TASK → Output the opening lines of the records exactly. End with the line that contains "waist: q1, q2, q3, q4".

MATERIAL FOR THE TASK →
§ §

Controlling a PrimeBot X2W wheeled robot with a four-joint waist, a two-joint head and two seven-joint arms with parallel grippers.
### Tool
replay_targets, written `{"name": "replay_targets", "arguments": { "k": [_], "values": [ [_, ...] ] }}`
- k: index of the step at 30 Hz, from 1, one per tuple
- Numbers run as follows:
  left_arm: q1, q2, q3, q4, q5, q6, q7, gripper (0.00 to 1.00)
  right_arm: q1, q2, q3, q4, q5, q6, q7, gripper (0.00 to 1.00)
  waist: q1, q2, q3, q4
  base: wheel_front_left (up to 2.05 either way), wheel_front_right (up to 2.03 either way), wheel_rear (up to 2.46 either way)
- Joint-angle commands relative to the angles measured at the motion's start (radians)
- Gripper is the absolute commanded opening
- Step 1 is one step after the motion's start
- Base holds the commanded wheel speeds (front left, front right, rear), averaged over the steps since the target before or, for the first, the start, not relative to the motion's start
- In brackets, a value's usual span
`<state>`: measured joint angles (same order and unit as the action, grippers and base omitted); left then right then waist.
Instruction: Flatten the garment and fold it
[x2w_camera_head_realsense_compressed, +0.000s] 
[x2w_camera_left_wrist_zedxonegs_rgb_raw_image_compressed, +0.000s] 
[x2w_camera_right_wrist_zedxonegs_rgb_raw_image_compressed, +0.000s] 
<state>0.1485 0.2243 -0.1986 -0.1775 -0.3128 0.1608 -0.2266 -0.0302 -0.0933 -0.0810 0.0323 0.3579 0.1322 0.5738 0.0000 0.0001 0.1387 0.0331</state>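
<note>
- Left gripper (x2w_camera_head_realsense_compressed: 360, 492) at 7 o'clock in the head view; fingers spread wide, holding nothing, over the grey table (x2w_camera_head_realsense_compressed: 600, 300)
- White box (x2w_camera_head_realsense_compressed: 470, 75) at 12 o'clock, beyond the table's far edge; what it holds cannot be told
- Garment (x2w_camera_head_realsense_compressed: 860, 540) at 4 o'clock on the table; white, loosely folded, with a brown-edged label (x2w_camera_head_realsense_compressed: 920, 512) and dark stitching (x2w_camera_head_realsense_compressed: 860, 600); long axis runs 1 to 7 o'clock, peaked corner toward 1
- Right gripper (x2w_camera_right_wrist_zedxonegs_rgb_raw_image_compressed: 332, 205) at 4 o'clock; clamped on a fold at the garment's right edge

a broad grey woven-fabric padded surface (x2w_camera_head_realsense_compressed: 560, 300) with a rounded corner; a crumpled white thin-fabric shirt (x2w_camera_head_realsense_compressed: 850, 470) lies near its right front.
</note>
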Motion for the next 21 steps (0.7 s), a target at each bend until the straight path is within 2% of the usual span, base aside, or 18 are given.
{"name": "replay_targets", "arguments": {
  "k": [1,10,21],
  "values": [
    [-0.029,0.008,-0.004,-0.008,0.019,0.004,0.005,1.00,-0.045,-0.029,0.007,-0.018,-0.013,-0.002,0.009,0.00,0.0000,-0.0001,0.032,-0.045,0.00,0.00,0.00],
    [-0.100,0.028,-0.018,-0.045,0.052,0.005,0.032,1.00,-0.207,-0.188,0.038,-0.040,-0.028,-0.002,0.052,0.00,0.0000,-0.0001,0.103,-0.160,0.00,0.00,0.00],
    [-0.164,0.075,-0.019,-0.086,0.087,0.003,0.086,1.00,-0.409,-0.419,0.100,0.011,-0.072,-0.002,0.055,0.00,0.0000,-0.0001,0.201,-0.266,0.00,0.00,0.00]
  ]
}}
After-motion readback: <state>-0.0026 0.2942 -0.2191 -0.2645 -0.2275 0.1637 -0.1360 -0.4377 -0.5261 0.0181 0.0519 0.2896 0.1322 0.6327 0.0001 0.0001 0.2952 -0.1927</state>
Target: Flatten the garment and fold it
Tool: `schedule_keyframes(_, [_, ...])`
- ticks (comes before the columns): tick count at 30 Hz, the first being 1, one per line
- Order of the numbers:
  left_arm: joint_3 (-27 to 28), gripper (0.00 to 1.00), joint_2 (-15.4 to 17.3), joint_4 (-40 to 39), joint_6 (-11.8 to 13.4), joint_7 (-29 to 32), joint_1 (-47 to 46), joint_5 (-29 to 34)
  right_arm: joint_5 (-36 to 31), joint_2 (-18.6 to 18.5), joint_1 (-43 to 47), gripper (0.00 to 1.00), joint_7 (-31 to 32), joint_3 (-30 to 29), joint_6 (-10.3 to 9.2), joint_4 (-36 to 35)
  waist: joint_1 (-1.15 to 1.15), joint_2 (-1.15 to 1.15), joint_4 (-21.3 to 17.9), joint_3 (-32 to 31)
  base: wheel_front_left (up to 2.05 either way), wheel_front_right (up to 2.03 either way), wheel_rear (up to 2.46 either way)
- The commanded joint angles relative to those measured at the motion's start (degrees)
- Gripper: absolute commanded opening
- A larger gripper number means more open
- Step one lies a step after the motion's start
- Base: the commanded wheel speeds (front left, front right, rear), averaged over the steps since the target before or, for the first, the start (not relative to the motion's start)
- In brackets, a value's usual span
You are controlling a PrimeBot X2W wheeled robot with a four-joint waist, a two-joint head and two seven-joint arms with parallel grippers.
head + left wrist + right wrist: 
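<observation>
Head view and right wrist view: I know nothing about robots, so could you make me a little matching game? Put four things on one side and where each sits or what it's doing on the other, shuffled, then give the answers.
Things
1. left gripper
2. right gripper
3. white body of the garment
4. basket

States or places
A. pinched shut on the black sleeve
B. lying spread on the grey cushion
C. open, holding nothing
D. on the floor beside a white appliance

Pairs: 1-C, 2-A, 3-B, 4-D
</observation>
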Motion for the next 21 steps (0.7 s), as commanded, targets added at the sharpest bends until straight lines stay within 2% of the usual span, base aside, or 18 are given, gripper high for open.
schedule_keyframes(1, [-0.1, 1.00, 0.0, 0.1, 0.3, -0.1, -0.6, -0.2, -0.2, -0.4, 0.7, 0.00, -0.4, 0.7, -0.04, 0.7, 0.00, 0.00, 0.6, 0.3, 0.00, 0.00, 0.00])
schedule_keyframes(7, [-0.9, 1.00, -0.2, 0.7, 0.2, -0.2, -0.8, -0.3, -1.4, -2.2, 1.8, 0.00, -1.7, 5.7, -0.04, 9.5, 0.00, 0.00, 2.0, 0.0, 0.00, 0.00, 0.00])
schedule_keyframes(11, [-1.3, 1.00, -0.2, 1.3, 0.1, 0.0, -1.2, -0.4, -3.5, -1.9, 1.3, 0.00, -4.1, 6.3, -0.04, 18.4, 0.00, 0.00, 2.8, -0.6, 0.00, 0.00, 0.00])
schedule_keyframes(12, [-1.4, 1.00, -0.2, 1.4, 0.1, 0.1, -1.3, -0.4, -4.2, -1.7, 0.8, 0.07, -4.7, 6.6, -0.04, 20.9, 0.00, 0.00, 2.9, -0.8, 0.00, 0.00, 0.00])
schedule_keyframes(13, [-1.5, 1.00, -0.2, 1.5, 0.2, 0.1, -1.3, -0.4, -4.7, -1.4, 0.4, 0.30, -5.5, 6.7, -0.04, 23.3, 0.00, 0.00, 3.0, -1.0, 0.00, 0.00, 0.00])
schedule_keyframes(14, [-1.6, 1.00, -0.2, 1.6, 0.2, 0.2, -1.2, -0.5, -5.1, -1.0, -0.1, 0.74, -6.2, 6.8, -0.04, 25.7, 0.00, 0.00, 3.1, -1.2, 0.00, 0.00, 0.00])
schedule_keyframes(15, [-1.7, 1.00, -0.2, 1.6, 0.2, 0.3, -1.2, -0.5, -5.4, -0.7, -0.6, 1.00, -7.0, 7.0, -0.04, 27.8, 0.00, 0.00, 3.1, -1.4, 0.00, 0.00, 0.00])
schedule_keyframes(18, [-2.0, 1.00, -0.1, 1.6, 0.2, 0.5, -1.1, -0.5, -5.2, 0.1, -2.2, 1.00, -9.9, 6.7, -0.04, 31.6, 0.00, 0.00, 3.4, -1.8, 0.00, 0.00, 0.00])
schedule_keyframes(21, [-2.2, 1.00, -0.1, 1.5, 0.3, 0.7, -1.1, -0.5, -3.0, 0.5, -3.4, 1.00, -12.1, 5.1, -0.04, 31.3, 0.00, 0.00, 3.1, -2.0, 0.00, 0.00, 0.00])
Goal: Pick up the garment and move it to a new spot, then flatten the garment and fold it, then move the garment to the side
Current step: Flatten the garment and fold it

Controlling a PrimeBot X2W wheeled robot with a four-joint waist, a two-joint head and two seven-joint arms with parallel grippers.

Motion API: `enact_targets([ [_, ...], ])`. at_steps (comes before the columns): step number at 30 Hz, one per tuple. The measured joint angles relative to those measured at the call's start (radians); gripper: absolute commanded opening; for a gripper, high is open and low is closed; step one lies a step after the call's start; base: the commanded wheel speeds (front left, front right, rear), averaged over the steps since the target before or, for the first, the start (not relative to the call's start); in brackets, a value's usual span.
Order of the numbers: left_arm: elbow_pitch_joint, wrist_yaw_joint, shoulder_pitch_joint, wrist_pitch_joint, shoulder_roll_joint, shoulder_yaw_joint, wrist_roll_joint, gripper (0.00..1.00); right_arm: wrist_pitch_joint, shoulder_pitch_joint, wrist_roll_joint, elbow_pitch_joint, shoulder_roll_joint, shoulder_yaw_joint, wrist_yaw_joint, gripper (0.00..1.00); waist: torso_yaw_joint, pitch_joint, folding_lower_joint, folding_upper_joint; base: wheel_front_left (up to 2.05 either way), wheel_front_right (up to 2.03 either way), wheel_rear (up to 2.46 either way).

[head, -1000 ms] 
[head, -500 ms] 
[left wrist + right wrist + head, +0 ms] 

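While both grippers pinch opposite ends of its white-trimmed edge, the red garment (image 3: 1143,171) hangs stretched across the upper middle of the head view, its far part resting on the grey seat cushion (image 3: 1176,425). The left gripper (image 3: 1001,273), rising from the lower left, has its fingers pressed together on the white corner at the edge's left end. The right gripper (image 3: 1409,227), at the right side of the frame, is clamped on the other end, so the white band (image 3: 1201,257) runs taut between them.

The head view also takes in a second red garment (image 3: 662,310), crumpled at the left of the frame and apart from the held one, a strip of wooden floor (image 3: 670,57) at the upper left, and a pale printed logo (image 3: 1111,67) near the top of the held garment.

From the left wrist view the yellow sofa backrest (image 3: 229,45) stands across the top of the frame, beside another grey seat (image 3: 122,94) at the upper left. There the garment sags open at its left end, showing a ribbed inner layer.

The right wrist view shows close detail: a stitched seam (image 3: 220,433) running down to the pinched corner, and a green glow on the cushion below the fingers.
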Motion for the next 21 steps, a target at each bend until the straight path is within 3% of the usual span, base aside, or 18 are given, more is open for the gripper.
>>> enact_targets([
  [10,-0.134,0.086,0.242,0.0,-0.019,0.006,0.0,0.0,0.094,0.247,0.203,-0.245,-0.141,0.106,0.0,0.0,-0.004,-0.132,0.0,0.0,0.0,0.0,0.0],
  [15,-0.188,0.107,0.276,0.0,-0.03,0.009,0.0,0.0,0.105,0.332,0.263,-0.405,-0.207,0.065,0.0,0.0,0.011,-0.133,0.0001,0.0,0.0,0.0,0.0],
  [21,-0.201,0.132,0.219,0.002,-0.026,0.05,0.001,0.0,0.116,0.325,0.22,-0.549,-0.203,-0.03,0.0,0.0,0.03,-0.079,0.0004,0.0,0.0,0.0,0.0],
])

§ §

YOUR RESPONSE →
Controlling a PrimeBot X2W wheeled robot with a four-joint waist, a two-joint head and two seven-joint arms with parallel grippers.
### Tool
replay_targets, written `{"name": "replay_targets", "arguments": { "k": [_], "values": [ [_, ...] ] }}`
- k: index of the step at 30 Hz, from 1, one per tuple
- Numbers run as follows:
  left_arm: q1, q2, q3, q4, q5, q6, q7, gripper (0.00 to 1.00)
  right_arm: q1, q2, q3, q4, q5, q6, q7, gripper (0.00 to 1.00)
  waist: q1, q2, q3, q4

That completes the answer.